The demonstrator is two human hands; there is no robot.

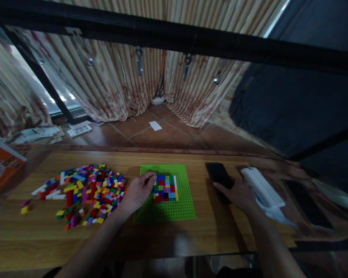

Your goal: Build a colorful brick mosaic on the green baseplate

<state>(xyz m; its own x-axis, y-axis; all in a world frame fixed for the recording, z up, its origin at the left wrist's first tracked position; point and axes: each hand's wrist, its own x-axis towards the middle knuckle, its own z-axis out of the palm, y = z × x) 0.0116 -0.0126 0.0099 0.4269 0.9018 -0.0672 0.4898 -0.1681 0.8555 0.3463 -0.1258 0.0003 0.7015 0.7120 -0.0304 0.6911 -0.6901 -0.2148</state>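
Observation:
A green studded baseplate point(165, 212) lies on the wooden table, with a flat, roughly square patch of multicoloured toy bricks point(166, 188) built on it. My left hand point(140, 191) is closed in a pinch at the patch's upper left corner; whatever sits between its fingertips is too small to make out. Left of that hand spreads a large heap of loose toy bricks point(95, 189). On the right, a black phone-like slab point(220, 173) lies on the table. My right hand point(240, 195) rests against its right side, thumb stretched over it and the other fingers partly hidden.
A white elongated object point(263, 187) and a dark flat panel point(307, 202) lie further right. An orange and white box point(2, 166) stands at far left. Beyond the wooden table point(84, 243) are a tiled floor, papers point(39, 134), curtains and a dark horizontal bar.

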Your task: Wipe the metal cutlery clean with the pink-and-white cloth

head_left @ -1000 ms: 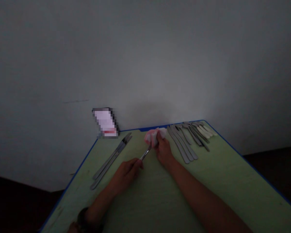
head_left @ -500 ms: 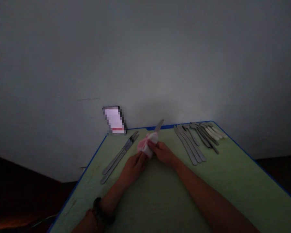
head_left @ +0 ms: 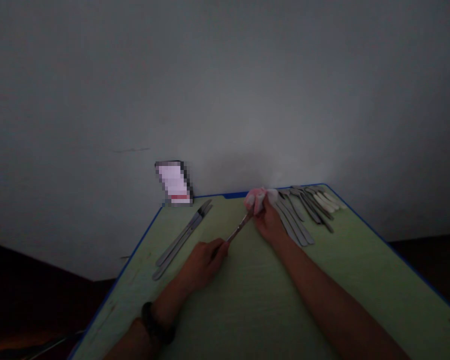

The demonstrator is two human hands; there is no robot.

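Observation:
My left hand [head_left: 206,262] is closed around the handle end of a table knife [head_left: 238,230], which slants up and to the right above the table. In my right hand [head_left: 269,220] is a bunched pink and white cloth [head_left: 256,200], wrapped about the knife's far end, so the blade is hidden. Left of my hands, two more knives [head_left: 183,240] lie side by side on the table. Just beyond my right hand several knives [head_left: 298,227] lie in a row, partly covered by that hand.
The green table [head_left: 270,310] has a blue edge and stands against a grey wall [head_left: 225,90]. A phone with a blurred screen [head_left: 174,182] leans on the wall at the back left. Dark forks and spoons [head_left: 315,207] and white-handled cutlery [head_left: 325,202] lie at the back right.
My right hand has slid the cloth up and to the right along the knife, covering the blade. The handle now shows between my hands, which have moved apart.

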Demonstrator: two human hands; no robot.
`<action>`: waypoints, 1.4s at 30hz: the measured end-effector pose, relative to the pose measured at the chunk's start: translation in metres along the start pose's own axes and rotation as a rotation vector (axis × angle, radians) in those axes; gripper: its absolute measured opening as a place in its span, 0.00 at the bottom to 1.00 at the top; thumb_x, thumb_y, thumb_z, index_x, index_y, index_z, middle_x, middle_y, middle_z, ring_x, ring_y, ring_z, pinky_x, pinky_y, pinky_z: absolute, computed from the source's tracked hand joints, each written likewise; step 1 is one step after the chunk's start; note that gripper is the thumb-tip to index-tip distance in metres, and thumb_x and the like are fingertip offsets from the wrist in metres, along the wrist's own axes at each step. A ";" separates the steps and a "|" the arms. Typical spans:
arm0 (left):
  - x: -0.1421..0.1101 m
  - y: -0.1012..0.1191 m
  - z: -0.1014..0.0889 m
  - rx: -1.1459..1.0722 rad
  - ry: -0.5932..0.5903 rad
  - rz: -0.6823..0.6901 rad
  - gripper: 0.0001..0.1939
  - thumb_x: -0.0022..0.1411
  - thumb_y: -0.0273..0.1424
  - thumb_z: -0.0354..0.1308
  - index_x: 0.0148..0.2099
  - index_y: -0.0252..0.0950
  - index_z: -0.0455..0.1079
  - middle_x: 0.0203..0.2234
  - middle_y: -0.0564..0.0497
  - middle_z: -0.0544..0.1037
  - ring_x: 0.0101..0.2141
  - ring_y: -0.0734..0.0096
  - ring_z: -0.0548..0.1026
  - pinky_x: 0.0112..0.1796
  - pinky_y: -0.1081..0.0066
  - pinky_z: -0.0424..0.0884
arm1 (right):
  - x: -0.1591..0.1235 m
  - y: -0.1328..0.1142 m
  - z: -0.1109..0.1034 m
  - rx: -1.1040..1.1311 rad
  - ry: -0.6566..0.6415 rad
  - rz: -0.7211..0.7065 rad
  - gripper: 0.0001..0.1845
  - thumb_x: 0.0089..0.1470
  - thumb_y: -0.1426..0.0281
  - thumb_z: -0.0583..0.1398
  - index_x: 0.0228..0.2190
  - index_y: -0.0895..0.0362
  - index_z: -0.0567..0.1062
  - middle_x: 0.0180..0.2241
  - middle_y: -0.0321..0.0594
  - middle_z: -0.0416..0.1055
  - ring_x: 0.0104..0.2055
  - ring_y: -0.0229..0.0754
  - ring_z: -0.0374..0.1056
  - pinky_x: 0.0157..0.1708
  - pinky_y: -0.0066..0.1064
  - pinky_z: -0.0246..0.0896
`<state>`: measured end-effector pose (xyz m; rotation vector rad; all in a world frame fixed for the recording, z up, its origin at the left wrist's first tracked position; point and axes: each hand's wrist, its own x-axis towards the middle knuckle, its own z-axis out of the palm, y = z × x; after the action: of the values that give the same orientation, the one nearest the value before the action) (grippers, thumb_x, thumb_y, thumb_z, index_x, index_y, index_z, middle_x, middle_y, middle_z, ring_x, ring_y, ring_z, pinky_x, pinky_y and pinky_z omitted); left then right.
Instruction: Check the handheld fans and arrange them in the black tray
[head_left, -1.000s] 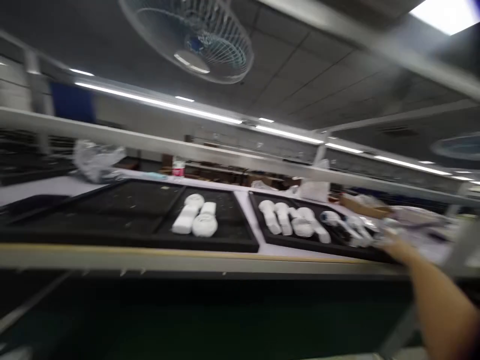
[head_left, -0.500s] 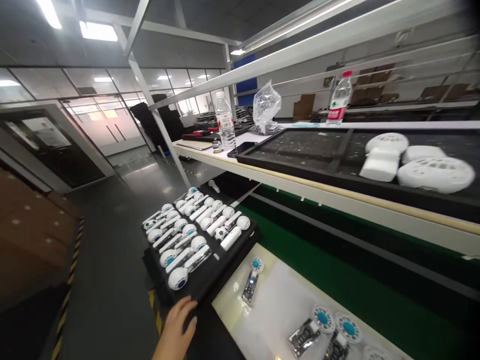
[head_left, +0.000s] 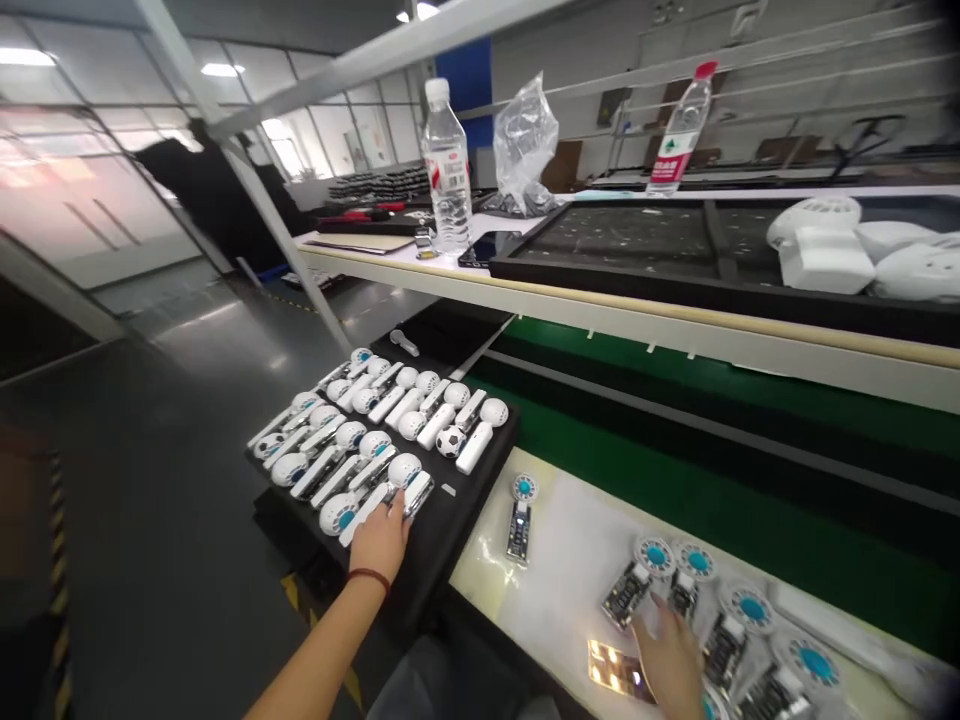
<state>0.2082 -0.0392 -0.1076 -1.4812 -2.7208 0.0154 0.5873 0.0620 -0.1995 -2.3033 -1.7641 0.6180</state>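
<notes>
Left grip (head_left: 381,540) curled on white device (head_left: 417,493), right grip (head_left: 670,660) open beside circuit board (head_left: 625,596)

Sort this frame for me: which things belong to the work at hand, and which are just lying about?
Work: left hand on white round-headed units in a black tray; right hand at circuit boards with teal-hubbed discs.
Lying about: two water bottles, plastic bag, phone.

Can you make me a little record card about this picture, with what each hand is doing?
Left hand: touching a white gadget
Gadget's place: black tray, with many more gadgets in rows
Right hand: next to circuit boards
Beside the boards: white discs with teal centres
On the shelf above: water bottle
</notes>
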 end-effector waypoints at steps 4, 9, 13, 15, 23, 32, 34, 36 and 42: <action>0.000 -0.006 0.002 -0.012 0.015 0.073 0.22 0.63 0.32 0.37 0.56 0.28 0.58 0.30 0.41 0.69 0.33 0.53 0.71 0.30 0.58 0.66 | 0.007 -0.016 0.020 -0.199 0.072 0.221 0.30 0.55 0.55 0.51 0.51 0.62 0.59 0.48 0.51 0.61 0.50 0.49 0.59 0.47 0.43 0.56; 0.000 -0.025 0.002 -0.120 0.051 0.253 0.23 0.62 0.31 0.40 0.57 0.29 0.54 0.39 0.40 0.68 0.38 0.58 0.70 0.33 0.63 0.69 | 0.028 -0.044 0.039 -0.379 0.091 0.382 0.27 0.52 0.54 0.54 0.46 0.60 0.65 0.47 0.47 0.62 0.50 0.50 0.59 0.45 0.46 0.56; 0.001 -0.051 -0.009 -0.212 0.244 0.520 0.20 0.59 0.31 0.46 0.53 0.33 0.59 0.44 0.40 0.67 0.44 0.58 0.67 0.40 0.60 0.69 | 0.030 -0.060 0.051 -0.464 0.133 0.415 0.20 0.54 0.62 0.55 0.46 0.60 0.65 0.50 0.46 0.60 0.52 0.49 0.56 0.47 0.45 0.54; 0.003 -0.059 -0.020 -0.249 0.304 0.646 0.20 0.58 0.32 0.49 0.53 0.37 0.60 0.45 0.42 0.68 0.44 0.58 0.68 0.39 0.61 0.71 | 0.029 -0.064 0.053 -0.484 0.157 0.414 0.18 0.55 0.64 0.55 0.45 0.60 0.66 0.52 0.46 0.58 0.53 0.50 0.54 0.48 0.46 0.53; 0.002 -0.051 -0.049 -0.472 0.316 0.918 0.18 0.54 0.24 0.51 0.48 0.38 0.64 0.45 0.43 0.69 0.49 0.62 0.65 0.43 0.67 0.71 | 0.022 -0.090 0.031 -0.315 0.056 0.212 0.14 0.50 0.68 0.58 0.38 0.63 0.68 0.39 0.47 0.68 0.44 0.50 0.64 0.44 0.47 0.55; -0.004 0.026 -0.050 -1.624 -0.729 0.357 0.32 0.59 0.40 0.47 0.62 0.40 0.41 0.58 0.41 0.55 0.58 0.60 0.53 0.56 0.56 0.52 | -0.134 -0.201 -0.015 0.177 0.143 -0.154 0.25 0.48 0.61 0.54 0.46 0.58 0.57 0.44 0.44 0.64 0.46 0.41 0.63 0.46 0.26 0.60; -0.005 0.047 -0.065 -1.954 -0.936 0.130 0.31 0.57 0.43 0.50 0.59 0.38 0.48 0.50 0.41 0.67 0.52 0.59 0.63 0.52 0.59 0.59 | -0.173 -0.219 -0.019 0.356 0.179 -0.342 0.25 0.48 0.66 0.53 0.48 0.57 0.56 0.47 0.47 0.61 0.51 0.46 0.59 0.48 0.34 0.60; -0.008 0.062 -0.081 -2.146 -1.066 -0.087 0.22 0.56 0.44 0.51 0.47 0.35 0.64 0.38 0.45 0.75 0.43 0.61 0.71 0.46 0.64 0.64 | -0.200 -0.225 -0.023 0.446 0.165 -0.454 0.34 0.46 0.70 0.54 0.54 0.56 0.49 0.54 0.50 0.52 0.56 0.51 0.53 0.49 0.41 0.59; -0.017 0.088 -0.122 -2.203 -1.349 -0.279 0.29 0.55 0.51 0.45 0.23 0.29 0.68 0.19 0.46 0.73 0.22 0.70 0.71 0.30 0.69 0.67 | -0.217 -0.197 -0.049 0.438 0.110 -0.537 0.52 0.41 0.74 0.60 0.59 0.51 0.33 0.61 0.48 0.35 0.61 0.60 0.39 0.50 0.47 0.58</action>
<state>0.2965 -0.0076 0.0108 0.1121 0.6382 1.0188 0.3887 -0.0835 -0.0331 -1.4695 -1.8545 0.6716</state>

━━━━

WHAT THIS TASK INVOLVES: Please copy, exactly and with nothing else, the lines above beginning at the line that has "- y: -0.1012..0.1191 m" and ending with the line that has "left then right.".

TASK RESPONSE:
  - y: -0.1012..0.1191 m
  - z: -0.1014..0.0889 m
  - rx: -1.1459..1.0722 rad
  - ry: -0.5932..0.5903 rad
  - rz: -0.6823..0.6901 rad
  - gripper: 0.0001..0.1939
  - thumb_x: -0.0022..0.1411
  - thumb_y: -0.0273..0.1424
  - thumb_z: -0.0354..0.1308
  - index_x: 0.0148..0.2099
  - index_y: -0.0252..0.0950
  - index_z: -0.0455..0.1079
  - middle_x: 0.0203..0.2234
  - middle_y: -0.0564..0.0497
  - middle_z: -0.0544..0.1037
  - ring_x: 0.0101..0.2141
  - ring_y: -0.0734..0.0096
  - ring_z: -0.0548..0.1026
  - pinky_x: 0.0112..0.1796
  - pinky_y: -0.1081..0.0066
  - pinky_z: -0.0424..0.0884
arm1 (right):
  - x: -0.1591..0.1235 m
  - y: -0.1328..0.1142 m
  - z: -0.1109..0.1034 m
  - rx: -1.1040..1.1311 rad
  - ry: -0.6566..0.6415 rad
  - rz: -0.7211..0.7065 rad
  - gripper: 0.0001..0.1845
  - thumb_x: 0.0089..0.1470
  - thumb_y: -0.1426..0.0281
  - thumb_z: -0.0583..0.1398
  - index_x: 0.0228..0.2190
  - index_y: -0.0895..0.0362
  - index_z: -0.0567..0.1062
  - middle_x: 0.0180..0.2241
  - middle_y: -0.0321..0.0594
  - middle_z: -0.0416..0.1055
  - ring_x: 0.0104..0.2055
  - ring_y: -0.0229..0.0754
  - ring_z: -0.0374..0.1056
  - pinky_x: 0.0157..0.1708
  - pinky_y: -0.0066..0.1064
  - pinky_z: -0.0246..0.0896
`<state>`: measured end-effector pose (xyz m; rotation vector rad; all in a world frame fixed for the recording, z up, its origin at the left wrist's first tracked position; point and axes: each hand's wrist, its own x-axis towards the middle knuckle, its own z-axis out of the palm, y = z × x; after the action: of the values that give the same orientation, the one nearest the value before the action) (grippers, thumb_x, thumb_y, thumb_z, index_x, index_y, index_z, middle_x, middle_y, middle_z, ring_x, ring_y, ring_z, pinky_x, pinky_y and pinky_z omitted); left then right.

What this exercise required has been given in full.